Именно эти пьесы вы выбрали из-за их малой известности или по каким-то другим причинам?
Мне хотелось сделать композицию из двух разных пьес, найти какую-то концепцию. И я подумал, что можно показать театр абсурда о самом абсурде, сделать героем этого спектакля тигра, то есть абсурд как таковой. В спектакле первый тигр – это тигр в ванной, который на нас нападает откуда-то сверху, мы его не приглашаем, не замечаем, но он есть. Он может находиться в доме, в стране, на работе, на улице. А второй тигр – это другой абсурд, метафизический, когда человек разорван изнутри, когда он ищет ответы на самые главные вопросы. Что такое любовь? Что такое жизнь? Живу я или умер? И это абсурд, который более впечатлительных людей может уничтожить, но с ним в мире надо как-то существовать. Надо приручить его, как тигра. Если ты его приручишь, он будет работать в цирке, а если нет, то все может кончиться плохо.
Сложилось впечатление, что объединяющим моментом служит личность одного из главных героев в исполнении Геннадия Готовчица.
Геннадий очень способный и подходящий актер для персонажа Петра Охея. Его герой в первой части уже подготовлен к Неуду из «Летнего дня». Вопрос – когда именно он победил, смог ли совладать с тигром. Я знал, что будет непросто работать с актерами. У вас актеры и зрители привыкли к психологическому театру, по Станиславскому, к поискам внутри себя, а театр абсурда от этого всего отказывается. Никакой психологии, никакой согласованности, кроме той, которая возникает из абстракций и конструктов, созданных актерами. Но я очень доволен. Здесь было два совсем разных подхода. В первой части мы пошли в буффонаду, немножко агрессивный тип юмора, а во второй захотелось побыть честным в этом абсурде, дать актерам почувствовать, что поставленные вопросы неразрешимы. Они очень хорошо справились, я даже не ожидал, что все будет так успешно. Посмотрим теперь, как это примут зрители. Это как сыворотка: она уже введена в кровь, осталось только подождать, будет на нее аллергия или нет.

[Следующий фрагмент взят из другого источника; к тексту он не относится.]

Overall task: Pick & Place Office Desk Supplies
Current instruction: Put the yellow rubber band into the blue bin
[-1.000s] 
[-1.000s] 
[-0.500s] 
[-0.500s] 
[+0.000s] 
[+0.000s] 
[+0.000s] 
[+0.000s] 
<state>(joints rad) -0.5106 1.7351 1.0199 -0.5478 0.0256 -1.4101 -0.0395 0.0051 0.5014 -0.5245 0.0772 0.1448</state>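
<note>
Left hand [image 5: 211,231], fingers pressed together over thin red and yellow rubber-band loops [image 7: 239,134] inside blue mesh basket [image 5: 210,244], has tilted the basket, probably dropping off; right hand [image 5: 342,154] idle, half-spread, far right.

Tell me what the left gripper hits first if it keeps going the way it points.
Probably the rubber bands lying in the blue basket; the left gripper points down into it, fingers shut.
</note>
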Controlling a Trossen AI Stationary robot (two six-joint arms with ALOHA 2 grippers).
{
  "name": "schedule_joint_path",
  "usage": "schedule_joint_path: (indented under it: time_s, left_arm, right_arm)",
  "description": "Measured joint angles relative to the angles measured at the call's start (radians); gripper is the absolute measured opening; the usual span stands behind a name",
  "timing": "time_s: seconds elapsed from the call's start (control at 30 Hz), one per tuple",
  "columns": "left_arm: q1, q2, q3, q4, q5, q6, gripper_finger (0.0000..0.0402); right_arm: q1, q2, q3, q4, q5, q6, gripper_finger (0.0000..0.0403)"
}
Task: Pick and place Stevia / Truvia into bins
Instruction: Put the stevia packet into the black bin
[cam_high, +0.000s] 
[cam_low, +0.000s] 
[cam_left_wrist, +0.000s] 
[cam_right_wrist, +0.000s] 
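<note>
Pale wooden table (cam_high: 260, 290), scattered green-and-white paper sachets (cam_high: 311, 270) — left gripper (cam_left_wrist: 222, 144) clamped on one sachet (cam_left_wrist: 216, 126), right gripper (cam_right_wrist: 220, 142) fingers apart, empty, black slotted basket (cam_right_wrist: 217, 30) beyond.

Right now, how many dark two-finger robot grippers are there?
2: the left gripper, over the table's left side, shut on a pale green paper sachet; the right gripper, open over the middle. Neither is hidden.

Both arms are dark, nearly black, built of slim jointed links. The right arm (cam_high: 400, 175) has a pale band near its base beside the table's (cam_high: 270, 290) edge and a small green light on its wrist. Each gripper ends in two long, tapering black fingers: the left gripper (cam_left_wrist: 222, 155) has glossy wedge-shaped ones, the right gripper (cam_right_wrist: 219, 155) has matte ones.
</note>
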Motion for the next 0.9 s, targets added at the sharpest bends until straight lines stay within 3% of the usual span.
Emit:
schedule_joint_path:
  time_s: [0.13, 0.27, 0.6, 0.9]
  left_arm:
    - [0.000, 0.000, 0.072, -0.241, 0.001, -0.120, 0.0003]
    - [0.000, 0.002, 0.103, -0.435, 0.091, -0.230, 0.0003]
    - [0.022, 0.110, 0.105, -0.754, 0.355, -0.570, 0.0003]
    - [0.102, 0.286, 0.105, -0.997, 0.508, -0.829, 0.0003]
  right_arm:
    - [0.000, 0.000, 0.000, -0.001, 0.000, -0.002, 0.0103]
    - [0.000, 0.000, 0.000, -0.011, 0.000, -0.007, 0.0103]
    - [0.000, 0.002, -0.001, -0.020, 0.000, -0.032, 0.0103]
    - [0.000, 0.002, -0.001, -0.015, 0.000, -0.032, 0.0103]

Геннадий Готовчиц, актер, исполнитель ролей Петра Охея и Неўда
Як вы адчуваеце сябе ў драматургіі абсурда?
Мне заўжды падабаўся тэатр абсурда. Гэта цікава. А ў наш час гэта увогуле незвычайная рэч, і заўжды хочацца сыграць там, дзе ніхто ці амаль ніхто не робіць. Складанасць толькі ў тым, што мала вопыту.
З рэжысёрам лёгка знайшлі агульную мову?
Залаты чалавек! Сапраўды, шмат у яго цярпення. Складана было толькі тое, што так я яшчэ не працаваў. Ён кажа: «Наперад!» – і як кацянят кідае ў ваду. Плюх – і ўсё, а потым разбярэмся.
Вашы два героі – гэта адзін чалавек ці ўсё ж розныя людзі? Яны ж ахвяры абставінаў, абодва ў пэўным сэнсе Неўды.
Так, два Неўды. Толькі ў першага ідзе ціск звонку, а ў другога – з сярэдзіны, знутры. Таму для мяне гэта адно.
Пётр Ахэй нагадвае пакутніка…
А мы ж усе пакутнікі, калі прыходзіць тыгр, хочаш ты ці не хочаш.
Гэта для вас камедыя ці трагедыя?
А што ёсць жыццё? Трагедыя ці камедыя? Усё ж, напэўна, камедыя. Мне шкада людзей, якія вельмі сур’ёзна адносяцца да жыцця.
Каму б вы параілі паглядзець гэты спектакль?
Тут складана. Справа ў тым, што наш беларускі глядач да тэатра абсурда не прызвычаіўся, тым больш, я не ведаю, што атрымалася, я спектакль не бачыў. (усміхаецца) Але думаю, што ў любым выпадку гэта цікава. Па-першае, таму што спектакль ідзе на беларускай мове – схадзіце, паглядзіце, паслухайце. А па-другое, гэта ж незвычайна. Колькі можна хадзіць і глядзець адно і тое ж з аднымі і тымі ж акцёрамі? Ну, прыгожыя дэкарацыі мяняюцца, ну, сюжэт. А тут эксперымент, такі камерны, некласічны тэатр. I калі некаму цікавы эксперымент – хай прыходзіць.